What the task requires: What is the number of lines in the data that contain "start"? Respond with nothing else.

Exercise data:
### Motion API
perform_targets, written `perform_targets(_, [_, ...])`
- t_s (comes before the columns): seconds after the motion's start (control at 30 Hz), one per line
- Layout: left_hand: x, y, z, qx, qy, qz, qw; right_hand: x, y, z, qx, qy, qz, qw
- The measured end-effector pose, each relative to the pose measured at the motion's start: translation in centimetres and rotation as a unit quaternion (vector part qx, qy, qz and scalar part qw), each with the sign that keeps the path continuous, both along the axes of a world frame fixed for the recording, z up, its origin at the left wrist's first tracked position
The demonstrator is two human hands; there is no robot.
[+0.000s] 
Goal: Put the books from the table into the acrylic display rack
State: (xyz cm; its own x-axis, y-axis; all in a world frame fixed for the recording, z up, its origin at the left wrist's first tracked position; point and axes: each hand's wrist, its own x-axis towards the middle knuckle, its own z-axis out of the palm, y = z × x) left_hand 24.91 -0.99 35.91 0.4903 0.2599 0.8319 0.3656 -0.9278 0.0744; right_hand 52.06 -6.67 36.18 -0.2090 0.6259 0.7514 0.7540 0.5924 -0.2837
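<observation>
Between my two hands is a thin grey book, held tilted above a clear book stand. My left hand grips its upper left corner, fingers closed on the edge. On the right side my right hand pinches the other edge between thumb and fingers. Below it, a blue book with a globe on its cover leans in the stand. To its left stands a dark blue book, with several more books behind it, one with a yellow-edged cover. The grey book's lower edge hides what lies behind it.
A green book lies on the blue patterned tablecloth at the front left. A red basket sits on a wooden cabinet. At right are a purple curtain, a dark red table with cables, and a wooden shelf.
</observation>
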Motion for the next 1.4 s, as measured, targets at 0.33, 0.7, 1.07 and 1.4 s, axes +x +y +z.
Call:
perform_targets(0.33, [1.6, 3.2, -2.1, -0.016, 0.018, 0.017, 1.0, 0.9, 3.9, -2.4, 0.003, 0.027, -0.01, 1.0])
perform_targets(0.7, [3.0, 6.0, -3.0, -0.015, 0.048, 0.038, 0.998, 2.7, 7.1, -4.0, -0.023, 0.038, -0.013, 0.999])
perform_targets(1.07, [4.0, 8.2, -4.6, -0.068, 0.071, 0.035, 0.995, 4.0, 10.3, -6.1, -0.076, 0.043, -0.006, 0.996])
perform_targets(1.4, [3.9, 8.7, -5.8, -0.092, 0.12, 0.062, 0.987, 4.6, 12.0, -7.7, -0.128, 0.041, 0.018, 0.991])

Response for this exercise: 2